Treibende Kraft für die Einrichtung der Stiftungsprofessur war neben der Carstens-Stiftung der Direktor des Instituts für Sozialmedizin, Stefan Willich. Er ist Kardiologe und an Forschung wohl nur am Rande interessiert. Das schließe ich aus der Tatsache, dass er 1995 einen "Master of Business Administration" (MBA) machte und damit in die Pharmaindustrie oder Unternehmensberatung wollte. Noch während des MBA-Studiums habe er einen Ruf an das Institut für Sozialmedizin erhalten und dort eine Zwitterstellung zwischen Medizin und Management inne. Willich arbeitet seit 2003 eng mit dem anthroposophischen Institut für angewandte Erkenntnistheorie und medizinische Methodologie in Bad Krozingen zusammen. Mit dessen Leiter Helmut Kiene und dem überzeugten Anthroposophen Renatus Ziegler hat Willich mindestens acht Artikel veröffentlicht. Titel der jüngsten: "Anthroposophic therapy for chronic depression: a four year prospective cohort study." Er kommt darin zu folgendem Schluss: In outpatients with chronic depression, anthroposophic therapies were followed by longterm clinical improvement. Although the pre-post design of the present study does not allow for conclusions about comparative effectiveness, study findings suggest that the anthroposophic approach, with its recourse to non-verbal and artistic exercising therapies can be useful for patients motivated for such therapies.

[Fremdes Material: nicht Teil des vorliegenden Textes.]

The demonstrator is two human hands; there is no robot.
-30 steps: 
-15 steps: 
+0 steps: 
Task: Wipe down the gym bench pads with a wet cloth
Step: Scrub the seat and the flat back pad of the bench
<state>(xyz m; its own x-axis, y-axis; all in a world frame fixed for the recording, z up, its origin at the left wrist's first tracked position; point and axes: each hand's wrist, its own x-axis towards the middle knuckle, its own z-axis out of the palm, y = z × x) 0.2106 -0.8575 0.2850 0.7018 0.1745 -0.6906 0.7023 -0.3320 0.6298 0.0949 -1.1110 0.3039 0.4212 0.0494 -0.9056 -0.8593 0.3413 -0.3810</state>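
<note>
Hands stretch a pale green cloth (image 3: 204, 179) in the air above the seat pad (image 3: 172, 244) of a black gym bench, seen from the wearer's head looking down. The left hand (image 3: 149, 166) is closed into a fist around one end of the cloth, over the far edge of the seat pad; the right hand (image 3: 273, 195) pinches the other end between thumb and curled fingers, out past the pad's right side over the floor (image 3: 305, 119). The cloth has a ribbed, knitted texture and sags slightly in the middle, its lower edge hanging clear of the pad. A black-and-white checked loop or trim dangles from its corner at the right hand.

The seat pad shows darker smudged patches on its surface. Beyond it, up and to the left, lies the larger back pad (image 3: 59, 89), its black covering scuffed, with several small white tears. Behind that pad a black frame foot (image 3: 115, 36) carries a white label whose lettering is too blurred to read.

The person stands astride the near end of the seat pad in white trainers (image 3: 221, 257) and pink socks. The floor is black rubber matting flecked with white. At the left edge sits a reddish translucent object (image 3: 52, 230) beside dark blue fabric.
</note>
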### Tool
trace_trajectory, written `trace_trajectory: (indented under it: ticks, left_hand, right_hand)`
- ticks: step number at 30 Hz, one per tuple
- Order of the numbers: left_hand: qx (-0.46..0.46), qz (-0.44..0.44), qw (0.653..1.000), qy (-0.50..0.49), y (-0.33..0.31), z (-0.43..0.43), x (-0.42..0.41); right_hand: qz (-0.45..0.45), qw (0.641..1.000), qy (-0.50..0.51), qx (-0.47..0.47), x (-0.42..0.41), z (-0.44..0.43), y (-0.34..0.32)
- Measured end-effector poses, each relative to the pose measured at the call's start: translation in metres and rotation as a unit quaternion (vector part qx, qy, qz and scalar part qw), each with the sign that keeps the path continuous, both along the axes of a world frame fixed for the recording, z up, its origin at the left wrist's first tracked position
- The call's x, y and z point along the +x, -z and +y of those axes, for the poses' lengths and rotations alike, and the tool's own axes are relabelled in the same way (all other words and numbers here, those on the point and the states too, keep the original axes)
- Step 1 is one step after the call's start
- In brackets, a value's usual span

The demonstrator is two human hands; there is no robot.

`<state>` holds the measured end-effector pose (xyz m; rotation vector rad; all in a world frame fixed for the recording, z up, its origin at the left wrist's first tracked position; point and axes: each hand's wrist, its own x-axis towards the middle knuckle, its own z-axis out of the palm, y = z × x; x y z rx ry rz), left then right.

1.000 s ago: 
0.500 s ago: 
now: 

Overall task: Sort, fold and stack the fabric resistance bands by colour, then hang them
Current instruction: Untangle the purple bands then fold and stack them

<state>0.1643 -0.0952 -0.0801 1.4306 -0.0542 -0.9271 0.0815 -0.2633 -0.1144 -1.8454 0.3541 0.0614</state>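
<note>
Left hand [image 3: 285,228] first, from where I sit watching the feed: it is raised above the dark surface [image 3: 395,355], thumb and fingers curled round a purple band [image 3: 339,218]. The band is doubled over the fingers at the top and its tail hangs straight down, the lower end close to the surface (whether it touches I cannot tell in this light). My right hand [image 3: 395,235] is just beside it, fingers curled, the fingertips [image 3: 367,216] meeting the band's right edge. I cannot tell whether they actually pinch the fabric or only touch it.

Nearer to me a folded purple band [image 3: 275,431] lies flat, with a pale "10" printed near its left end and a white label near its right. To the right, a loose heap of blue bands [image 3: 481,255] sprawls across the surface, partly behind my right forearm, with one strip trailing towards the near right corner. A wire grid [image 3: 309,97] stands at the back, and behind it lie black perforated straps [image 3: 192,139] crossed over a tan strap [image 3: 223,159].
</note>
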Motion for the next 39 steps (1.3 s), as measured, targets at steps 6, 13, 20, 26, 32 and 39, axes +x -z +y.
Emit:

Mit anderen Worten: Adäquate Kontrollen fehlen und daher ist angesichts der großen und bekannten Anfälligkeit von Depressionspatienten für Placebo-Effekte die Studie wertlos. Hauptsache man hat darüber geschrieben und die Anthroposophie ins Gespräch gebracht. Die Anthroposophen könnten Willich und der Carstens-Stiftung ihre bewährte Kasseler Strategie nahe gelegt haben. Aber das ist natürlich reine Spekulation.

Der Dekan der Charité Martin Paul erklärte gegenüber Laborjournal, dass die Stiftungsprofessur von der Fakultät besetzt werde, und zwar nach wissenschaftlichen Standards. Fände man keinen geeigneten Kandidaten gäbe es auch keine Stiftungsprofessur. Die Professur werde offen ausgeschrieben. In der Berufungskommission habe Martin Paul den Vorsitz, Stefan Willich sei Kommissionsmitglied. Die Carstens-Stiftung habe nur beratende Stimme.

Hoffentlich kommt die Kommission zu einem Ergebnis, dessen sich Behring und Koch nicht schämen müssen!